Era muito natural camponeses procurarem trabalho nos países vizinhos Alemanha, Áustria, Suíça, voltando desanimados. A solução era vender o que possuíam para comprar a passagem marítima da Itália ao Brasil.
"O preço
da passagem variava naquela época de
Em cidades como Gênova e Nápoli os portos se aglomeravam com multidões querendo sair do País, pois tinham eles notícia de um lugar chamado América onde tinha condições de trabalhar e fazer a vida, imagem esta vendida pelos agentes das alfândegas (brasileiros inclusive iam para a Itália com este propósito) que lucravam com a exportação de "mão de obra" barata (ou escrava). Analfabetos e inexperientes o povo que queria sair do país chegava dias antes da partida com tudo que podiam carregar. Muitos deles viajaram a pé cruzando o norte da Itália sob um rigoroso inverno para pegar navios que prometiam passagens grátis para o Brasil. Eram fiscalizados rigorosamente pelos agentes que procuravam bens valiosos proibidos que não podiam sair do País, geralmente bens de família em ouro e prata.
Ao saírem não tinham registro oficial de embarque ou origem.
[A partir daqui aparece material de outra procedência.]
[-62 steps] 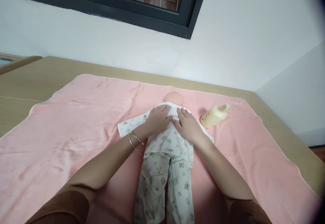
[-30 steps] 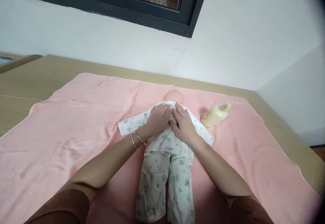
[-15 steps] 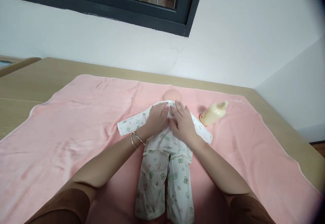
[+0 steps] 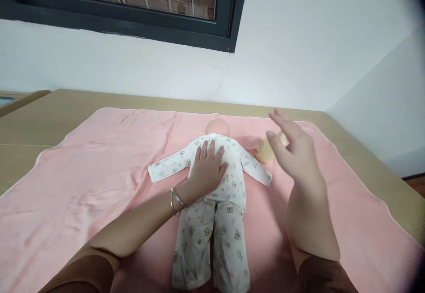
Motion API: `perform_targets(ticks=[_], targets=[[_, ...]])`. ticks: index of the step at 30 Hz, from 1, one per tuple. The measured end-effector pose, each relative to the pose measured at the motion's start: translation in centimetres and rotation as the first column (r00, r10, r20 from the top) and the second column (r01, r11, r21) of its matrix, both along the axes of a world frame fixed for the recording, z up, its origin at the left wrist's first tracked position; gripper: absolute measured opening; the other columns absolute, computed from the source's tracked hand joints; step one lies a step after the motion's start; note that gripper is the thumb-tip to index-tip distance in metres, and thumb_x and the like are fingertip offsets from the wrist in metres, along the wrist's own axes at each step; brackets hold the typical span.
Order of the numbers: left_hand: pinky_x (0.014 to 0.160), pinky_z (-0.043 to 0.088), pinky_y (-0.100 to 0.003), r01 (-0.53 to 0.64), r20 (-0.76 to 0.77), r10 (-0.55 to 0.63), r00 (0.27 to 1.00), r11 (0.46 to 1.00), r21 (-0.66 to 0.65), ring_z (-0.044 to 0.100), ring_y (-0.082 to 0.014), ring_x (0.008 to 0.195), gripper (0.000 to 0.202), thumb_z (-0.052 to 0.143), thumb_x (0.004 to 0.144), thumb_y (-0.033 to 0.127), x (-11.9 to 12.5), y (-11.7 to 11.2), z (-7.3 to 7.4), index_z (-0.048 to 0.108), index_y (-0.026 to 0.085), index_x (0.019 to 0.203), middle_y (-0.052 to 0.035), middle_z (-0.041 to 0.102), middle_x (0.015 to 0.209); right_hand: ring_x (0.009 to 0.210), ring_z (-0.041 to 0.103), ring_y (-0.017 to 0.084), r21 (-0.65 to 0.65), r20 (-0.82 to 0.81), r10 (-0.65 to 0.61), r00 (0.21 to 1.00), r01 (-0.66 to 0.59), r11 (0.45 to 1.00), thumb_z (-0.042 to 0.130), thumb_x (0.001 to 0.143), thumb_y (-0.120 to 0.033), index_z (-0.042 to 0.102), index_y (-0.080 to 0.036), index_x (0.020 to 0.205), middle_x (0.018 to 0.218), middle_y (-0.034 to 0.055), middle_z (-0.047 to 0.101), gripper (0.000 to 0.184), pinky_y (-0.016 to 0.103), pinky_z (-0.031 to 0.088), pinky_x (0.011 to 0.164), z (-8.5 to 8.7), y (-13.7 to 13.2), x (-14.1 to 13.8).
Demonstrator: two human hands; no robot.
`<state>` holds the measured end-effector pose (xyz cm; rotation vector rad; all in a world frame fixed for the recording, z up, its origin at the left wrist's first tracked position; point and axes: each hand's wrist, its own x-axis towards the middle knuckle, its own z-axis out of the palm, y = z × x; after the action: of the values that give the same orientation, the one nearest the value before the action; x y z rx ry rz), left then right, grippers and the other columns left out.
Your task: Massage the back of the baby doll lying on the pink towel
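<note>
A baby doll (image 4: 217, 129) in white printed pyjamas (image 4: 212, 222) lies on a pink blanket (image 4: 99, 169), head away from me. My left hand (image 4: 207, 171), with bangles on the wrist, lies flat and open on the doll's torso. Raised above the blanket to the right of the doll is my right hand (image 4: 294, 151), open with fingers spread and holding nothing. It hangs in front of a cream lotion bottle (image 4: 264, 153) lying on its side, hiding most of it.
The blanket covers a wooden table (image 4: 49, 111) that meets a white wall (image 4: 299, 54) at the back and right. A dark-framed window (image 4: 133, 5) sits above. Another wooden edge (image 4: 20, 98) shows at far left.
My right hand has lifted off the doll's chest and moved up and right, over the bottle. The left hand stays on the doll, slightly lower. The camera has tilted.
</note>
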<state>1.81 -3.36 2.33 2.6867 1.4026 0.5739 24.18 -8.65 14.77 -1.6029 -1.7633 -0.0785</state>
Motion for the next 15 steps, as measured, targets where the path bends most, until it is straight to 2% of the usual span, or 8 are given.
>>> perform_targets(ticks=[3, 5, 8, 10, 11, 12, 13, 15], targets=[[0.125, 0.014, -0.072, 0.164, -0.087, -0.164, 0.983, 0.986, -0.011, 0.014, -0.0486, 0.158, 0.058, 0.045, 0.103, 0.037, 0.2, -3.0, 0.4, 0.047, 0.009, 0.154, -0.0238, 0.028, 0.168, 0.147, 0.046, 0.033, -0.022, -0.083, -0.116, 0.990, 0.114, 0.993, 0.045, 0.103, -0.054, 0.051, -0.032, 0.153, 0.158, 0.0057, 0.052, 0.055, 0.059, 0.043, 0.118, 1.3, -1.3, 3.9], [0.125, 0.010, -0.073, 0.336, -0.130, -0.348, 0.928, 0.936, -0.106, 0.017, -0.0474, 0.157, 0.054, 0.044, 0.104, 0.038, 0.2, -5.2, 1.1, 0.053, 0.009, 0.149, -0.0224, 0.033, 0.167, 0.148, 0.046, 0.034, -0.153, -0.059, -0.233, 0.971, 0.222, 0.963, 0.044, 0.103, -0.056, 0.048, -0.033, 0.155, 0.157, 0.0048, 0.053, 0.057, 0.061, 0.042, 0.118, 1.8, -1.9, 6.0], [0.125, 0.011, -0.072, 0.479, -0.054, -0.528, 0.847, 0.804, -0.352, 0.024, -0.0471, 0.156, 0.064, 0.041, 0.105, 0.052, 0.5, -7.5, 3.4, 0.053, 0.006, 0.149, -0.0272, 0.038, 0.162, 0.152, 0.039, 0.037, -0.375, 0.034, -0.302, 0.953, 0.293, 0.880, 0.041, 0.102, -0.058, 0.043, -0.032, 0.158, 0.163, 0.0031, 0.045, 0.062, 0.063, 0.040, 0.120, 2.3, -2.5, 7.9], [0.126, 0.019, -0.067, 0.549, 0.161, -0.549, 0.820, 0.675, -0.494, 0.025, -0.0443, 0.156, 0.068, 0.039, 0.104, 0.056, 1.7, -7.6, 5.7, 0.048, 0.010, 0.154, -0.0243, 0.037, 0.164, 0.153, 0.035, 0.036, -0.471, 0.076, -0.306, 0.949, 0.305, 0.828, 0.038, 0.103, -0.056, 0.042, -0.029, 0.159, 0.166, 0.0020, 0.038, 0.063, 0.059, 0.040, 0.121, 2.5, -2.5, 8.3], [0.127, 0.024, -0.062, 0.600, 0.324, -0.514, 0.794, 0.578, -0.553, 0.032, -0.0400, 0.155, 0.065, 0.039, 0.104, 0.056, 2.6, -7.1, 6.7, 0.048, 0.015, 0.154, -0.0196, 0.041, 0.163, 0.154, 0.034, 0.035, -0.500, 0.092, -0.307, 0.947, 0.311, 0.808, 0.037, 0.103, -0.055, 0.042, -0.027, 0.159, 0.167, 0.0017, 0.037, 0.063, 0.057, 0.040, 0.122, 2.6, -2.4, 8.3], [0.125, 0.031, -0.056, 0.636, 0.502, -0.389, 0.772, 0.471, -0.612, 0.042, -0.0355, 0.150, 0.062, 0.037, 0.104, 0.056, 3.8, -6.3, 7.7, 0.050, 0.019, 0.152, -0.0145, 0.050, 0.158, 0.155, 0.032, 0.034, -0.520, 0.108, -0.303, 0.947, 0.314, 0.795, 0.036, 0.103, -0.053, 0.042, -0.025, 0.159, 0.167, 0.0014, 0.035, 0.063, 0.055, 0.039, 0.122, 2.5, -2.2, 8.2], [0.123, 0.036, -0.052, 0.658, 0.638, -0.191, 0.746, 0.359, -0.662, 0.049, -0.0334, 0.146, 0.061, 0.036, 0.104, 0.057, 5.1, -5.2, 8.4, 0.053, 0.021, 0.149, -0.0119, 0.058, 0.152, 0.155, 0.031, 0.033, -0.530, 0.124, -0.291, 0.949, 0.311, 0.789, 0.034, 0.104, -0.050, 0.043, -0.024, 0.159, 0.167, 0.0009, 0.035, 0.061, 0.053, 0.039, 0.123, 2.5, -2.0, 8.1], [0.117, 0.045, -0.046, 0.657, 0.683, -0.032, 0.730, 0.307, -0.688, 0.055, -0.0281, 0.141, 0.074, 0.007, 0.106, 0.056, 7.9, -2.5, 9.3, 0.045, 0.015, 0.154, -0.0146, 0.059, 0.149, 0.155, 0.032, 0.030, -0.534, 0.155, -0.237, 0.959, 0.283, 0.797, 0.034, 0.104, -0.043, 0.045, -0.025, 0.157, 0.167, -0.0006, 0.037, 0.058, 0.050, 0.039, 0.123, 2.2, -1.5, 7.9]])
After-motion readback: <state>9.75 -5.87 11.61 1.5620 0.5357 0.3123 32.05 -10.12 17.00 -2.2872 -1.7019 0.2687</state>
Documentos de identidade também ficavam. Eram embarcados no navio que recebia o valor da passagem das organizações que promovia a imigração. Há quem considere estes navios a "Nau dos Excluídos", despatriados.
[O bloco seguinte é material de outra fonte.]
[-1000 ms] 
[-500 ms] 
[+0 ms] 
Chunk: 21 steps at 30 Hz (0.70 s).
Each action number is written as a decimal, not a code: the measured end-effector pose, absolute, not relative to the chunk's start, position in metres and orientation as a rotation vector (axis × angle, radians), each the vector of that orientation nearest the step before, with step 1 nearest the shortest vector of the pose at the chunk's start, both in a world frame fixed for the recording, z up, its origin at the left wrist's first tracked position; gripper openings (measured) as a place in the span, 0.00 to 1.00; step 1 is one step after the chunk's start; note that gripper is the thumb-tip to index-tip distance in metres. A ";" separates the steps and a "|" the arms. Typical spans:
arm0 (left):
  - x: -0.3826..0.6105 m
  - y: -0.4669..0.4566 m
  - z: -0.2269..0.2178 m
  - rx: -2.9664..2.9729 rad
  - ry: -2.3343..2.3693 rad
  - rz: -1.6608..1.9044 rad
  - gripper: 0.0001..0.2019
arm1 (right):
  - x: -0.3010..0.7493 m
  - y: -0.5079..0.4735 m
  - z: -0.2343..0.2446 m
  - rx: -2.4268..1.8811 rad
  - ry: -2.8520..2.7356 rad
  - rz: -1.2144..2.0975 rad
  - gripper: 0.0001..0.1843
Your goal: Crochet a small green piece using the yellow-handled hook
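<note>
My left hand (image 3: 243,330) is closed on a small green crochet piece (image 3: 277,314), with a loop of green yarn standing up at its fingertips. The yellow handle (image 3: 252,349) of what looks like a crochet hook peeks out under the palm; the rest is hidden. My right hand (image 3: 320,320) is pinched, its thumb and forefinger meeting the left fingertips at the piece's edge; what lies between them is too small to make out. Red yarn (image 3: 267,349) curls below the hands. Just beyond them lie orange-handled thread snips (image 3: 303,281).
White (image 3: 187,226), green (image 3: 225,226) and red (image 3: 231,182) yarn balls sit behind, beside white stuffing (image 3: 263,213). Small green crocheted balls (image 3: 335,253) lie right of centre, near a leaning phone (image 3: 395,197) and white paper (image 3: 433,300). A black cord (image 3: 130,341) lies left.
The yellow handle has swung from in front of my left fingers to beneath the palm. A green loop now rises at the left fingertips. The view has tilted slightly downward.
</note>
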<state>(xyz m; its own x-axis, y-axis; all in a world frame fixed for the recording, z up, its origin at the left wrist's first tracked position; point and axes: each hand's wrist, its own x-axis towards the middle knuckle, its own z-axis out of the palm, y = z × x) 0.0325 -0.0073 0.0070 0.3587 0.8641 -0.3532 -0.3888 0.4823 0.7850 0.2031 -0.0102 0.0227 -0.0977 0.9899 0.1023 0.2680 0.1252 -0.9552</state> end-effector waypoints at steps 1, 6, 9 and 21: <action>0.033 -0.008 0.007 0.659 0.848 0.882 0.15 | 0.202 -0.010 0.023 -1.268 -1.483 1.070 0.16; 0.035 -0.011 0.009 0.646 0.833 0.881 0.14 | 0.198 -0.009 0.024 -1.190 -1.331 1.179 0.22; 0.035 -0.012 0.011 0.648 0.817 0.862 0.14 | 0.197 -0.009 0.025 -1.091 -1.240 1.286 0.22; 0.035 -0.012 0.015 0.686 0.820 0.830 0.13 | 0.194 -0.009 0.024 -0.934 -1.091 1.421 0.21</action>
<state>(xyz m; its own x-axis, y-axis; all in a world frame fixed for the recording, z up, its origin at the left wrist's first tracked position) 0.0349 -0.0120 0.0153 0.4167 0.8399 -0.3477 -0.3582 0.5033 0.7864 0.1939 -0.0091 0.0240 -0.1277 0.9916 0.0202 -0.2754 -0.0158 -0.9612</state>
Nestes navios era comum ter famílias com um filho mais fraco que acabava morrendo. A viagem não era fácil. O corpo era simplesmente jogado ao mar sem serviço fúnebre nem nada. No navio dos "desprezados" não havia padres ou outros recursos. A travessia atlântica era penosa e havia casos de epidemias e naufrágios.
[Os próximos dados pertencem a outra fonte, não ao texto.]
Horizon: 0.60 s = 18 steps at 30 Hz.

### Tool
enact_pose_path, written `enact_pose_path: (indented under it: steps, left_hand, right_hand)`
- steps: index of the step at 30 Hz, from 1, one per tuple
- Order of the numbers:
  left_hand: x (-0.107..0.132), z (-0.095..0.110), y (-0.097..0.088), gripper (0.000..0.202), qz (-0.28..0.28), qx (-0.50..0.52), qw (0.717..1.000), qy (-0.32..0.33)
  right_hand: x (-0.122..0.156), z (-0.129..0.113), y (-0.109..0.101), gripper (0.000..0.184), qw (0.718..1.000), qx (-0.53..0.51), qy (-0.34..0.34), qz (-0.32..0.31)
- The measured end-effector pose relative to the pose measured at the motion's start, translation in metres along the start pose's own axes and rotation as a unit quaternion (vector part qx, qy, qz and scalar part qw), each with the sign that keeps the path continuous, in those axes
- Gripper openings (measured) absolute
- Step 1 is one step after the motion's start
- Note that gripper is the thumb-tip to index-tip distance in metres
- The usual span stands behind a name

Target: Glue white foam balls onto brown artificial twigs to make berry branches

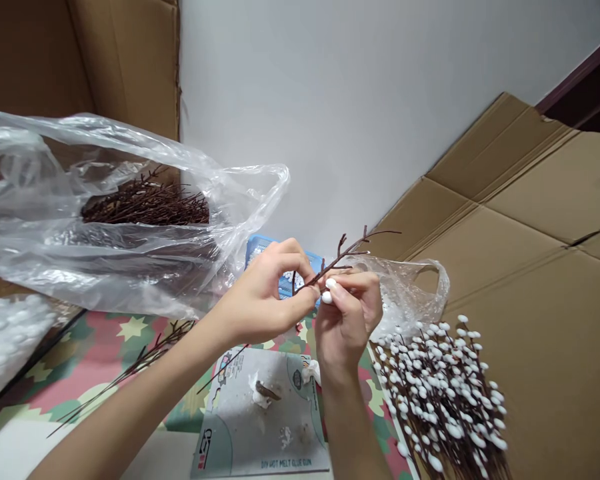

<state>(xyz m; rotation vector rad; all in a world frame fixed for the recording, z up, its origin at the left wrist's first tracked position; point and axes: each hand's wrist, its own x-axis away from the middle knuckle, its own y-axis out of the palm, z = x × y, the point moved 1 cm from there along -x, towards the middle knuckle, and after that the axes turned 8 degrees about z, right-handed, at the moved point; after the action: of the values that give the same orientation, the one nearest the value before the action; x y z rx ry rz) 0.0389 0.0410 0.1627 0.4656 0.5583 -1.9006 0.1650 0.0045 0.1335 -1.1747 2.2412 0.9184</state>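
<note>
My left hand (273, 287) pinches a thin dark brown branch (343, 256) between thumb and fingers. The branch slants up to the right, with several short side twigs. Close beside it, my right hand (350, 313) is closed, its thumb and forefinger pinching a small white bud (331, 283) near the lower part of the branch. A second white bud (327, 297) shows just below those fingertips. Whether either bud touches the branch I cannot tell. Behind my hands is a blue tray (261, 243) with small white pieces, partly hidden.
Below my hands lies a glue gun card (225, 427) with white residue and a brown piece (269, 391). Loose bare branches (135, 367) lie left. A plastic bag (155, 250) holds brown twigs. White-budded stems (443, 393) stand right, by cardboard (540, 320).
</note>
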Motion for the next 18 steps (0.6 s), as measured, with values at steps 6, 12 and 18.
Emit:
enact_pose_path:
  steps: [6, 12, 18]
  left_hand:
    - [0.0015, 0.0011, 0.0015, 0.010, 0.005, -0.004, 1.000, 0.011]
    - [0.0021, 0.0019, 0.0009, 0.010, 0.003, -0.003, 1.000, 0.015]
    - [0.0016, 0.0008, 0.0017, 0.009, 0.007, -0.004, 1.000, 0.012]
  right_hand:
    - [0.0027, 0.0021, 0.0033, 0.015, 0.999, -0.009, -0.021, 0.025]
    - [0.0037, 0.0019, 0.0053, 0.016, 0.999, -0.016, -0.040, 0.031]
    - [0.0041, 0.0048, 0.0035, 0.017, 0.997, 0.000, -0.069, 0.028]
Muitos não cumpriam os requisitos para partir e eram rejeitados na saída e ficavam no porto. Na verdade tinha que seguir para o Brasil gente forte prá guentar o trabalho braçal e suportar também a viagem.
Na chegada era vez de nova conferência de bagagem prá ver se havia bens de valor que quase sempre era requisitado.
Sem documentação e alguns muitas vezes analfabetos, era comum a anotação dos nomes e sobrenomes serem trocados ou anotados errados. Muitas famílias chegavam a perder suas origens e raízes. Hoje milhares de descendentes destes imigrantes italianos procuram na Itália seus parentes, tentando saber sobre o seu passado, sua identidade perdida.
Em 1871 o governo brasileiro cria a lei que permite a emissão de apólices de até 600 contos de réis para auxiliar no pagamento das passagens e no adiantamento de 20 mil-réis a cada família imigrante (há quem diga que se aproveitou até com certa cumplicidade quanto ao escravagismo).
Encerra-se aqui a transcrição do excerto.